### Dataset extract
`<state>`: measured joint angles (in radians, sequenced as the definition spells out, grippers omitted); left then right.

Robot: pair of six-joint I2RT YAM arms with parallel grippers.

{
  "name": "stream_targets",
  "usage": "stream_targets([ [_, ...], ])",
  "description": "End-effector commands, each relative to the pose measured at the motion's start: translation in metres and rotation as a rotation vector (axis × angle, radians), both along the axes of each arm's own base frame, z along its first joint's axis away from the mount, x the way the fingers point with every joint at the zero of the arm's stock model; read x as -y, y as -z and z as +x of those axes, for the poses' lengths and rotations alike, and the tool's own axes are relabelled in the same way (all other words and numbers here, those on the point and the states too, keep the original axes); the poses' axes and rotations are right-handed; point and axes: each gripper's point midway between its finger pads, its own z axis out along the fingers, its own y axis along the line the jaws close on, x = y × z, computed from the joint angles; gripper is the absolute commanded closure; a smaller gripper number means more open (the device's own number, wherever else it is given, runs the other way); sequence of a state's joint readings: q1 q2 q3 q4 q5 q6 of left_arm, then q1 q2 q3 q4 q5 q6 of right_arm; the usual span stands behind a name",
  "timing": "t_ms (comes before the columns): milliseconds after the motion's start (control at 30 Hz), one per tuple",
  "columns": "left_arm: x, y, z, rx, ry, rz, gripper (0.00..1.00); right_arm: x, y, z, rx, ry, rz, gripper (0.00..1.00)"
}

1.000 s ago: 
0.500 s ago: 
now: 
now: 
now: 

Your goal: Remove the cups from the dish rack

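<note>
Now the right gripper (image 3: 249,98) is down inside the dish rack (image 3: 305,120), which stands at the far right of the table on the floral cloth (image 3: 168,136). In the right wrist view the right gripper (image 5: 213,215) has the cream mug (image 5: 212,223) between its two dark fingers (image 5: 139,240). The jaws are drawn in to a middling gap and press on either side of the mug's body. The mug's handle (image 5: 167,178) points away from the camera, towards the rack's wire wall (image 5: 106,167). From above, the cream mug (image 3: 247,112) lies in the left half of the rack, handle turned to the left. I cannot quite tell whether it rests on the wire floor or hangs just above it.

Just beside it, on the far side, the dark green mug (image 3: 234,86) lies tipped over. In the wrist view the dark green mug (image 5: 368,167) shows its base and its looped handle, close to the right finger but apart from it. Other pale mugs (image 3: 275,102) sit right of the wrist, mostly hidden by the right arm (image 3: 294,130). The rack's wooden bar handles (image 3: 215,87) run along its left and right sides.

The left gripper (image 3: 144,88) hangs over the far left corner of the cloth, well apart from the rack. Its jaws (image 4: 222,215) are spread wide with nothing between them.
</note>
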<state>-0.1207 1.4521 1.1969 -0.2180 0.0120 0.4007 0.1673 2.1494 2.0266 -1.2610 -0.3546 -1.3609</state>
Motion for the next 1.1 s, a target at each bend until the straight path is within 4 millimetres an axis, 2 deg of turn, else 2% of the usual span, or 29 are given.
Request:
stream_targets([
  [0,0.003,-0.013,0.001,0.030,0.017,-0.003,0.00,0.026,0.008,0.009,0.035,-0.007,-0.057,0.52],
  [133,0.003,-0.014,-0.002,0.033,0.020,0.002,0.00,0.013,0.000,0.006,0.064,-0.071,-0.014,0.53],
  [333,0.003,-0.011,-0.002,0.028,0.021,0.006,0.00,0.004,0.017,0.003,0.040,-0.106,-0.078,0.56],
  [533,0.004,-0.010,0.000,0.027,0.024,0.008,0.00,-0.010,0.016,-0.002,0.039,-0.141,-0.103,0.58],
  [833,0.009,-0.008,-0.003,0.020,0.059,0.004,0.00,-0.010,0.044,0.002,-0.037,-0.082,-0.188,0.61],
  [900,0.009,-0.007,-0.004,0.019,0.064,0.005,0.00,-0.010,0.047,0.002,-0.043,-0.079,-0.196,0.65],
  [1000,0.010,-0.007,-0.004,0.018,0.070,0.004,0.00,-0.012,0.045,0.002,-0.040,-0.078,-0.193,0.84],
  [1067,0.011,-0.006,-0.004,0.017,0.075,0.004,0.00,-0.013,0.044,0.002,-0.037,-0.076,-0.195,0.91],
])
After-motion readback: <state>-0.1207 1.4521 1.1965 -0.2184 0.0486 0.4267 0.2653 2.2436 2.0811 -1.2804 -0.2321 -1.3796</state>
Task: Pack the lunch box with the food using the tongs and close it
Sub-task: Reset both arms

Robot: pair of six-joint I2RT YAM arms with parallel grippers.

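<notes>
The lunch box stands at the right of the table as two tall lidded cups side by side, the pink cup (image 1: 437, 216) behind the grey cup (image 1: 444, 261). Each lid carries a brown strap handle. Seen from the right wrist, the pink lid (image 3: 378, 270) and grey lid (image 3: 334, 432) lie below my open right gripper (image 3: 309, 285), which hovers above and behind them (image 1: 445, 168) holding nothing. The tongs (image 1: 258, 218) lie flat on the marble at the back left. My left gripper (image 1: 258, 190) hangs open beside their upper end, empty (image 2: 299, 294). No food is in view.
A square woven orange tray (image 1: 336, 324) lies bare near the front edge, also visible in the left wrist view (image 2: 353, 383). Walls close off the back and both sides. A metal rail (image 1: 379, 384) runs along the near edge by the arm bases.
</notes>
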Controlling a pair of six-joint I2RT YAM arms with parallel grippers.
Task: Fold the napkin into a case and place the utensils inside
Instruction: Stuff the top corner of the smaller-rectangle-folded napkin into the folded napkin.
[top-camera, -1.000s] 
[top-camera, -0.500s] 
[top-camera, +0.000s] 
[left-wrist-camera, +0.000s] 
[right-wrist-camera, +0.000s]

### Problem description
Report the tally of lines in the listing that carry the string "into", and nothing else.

### Output for this task
2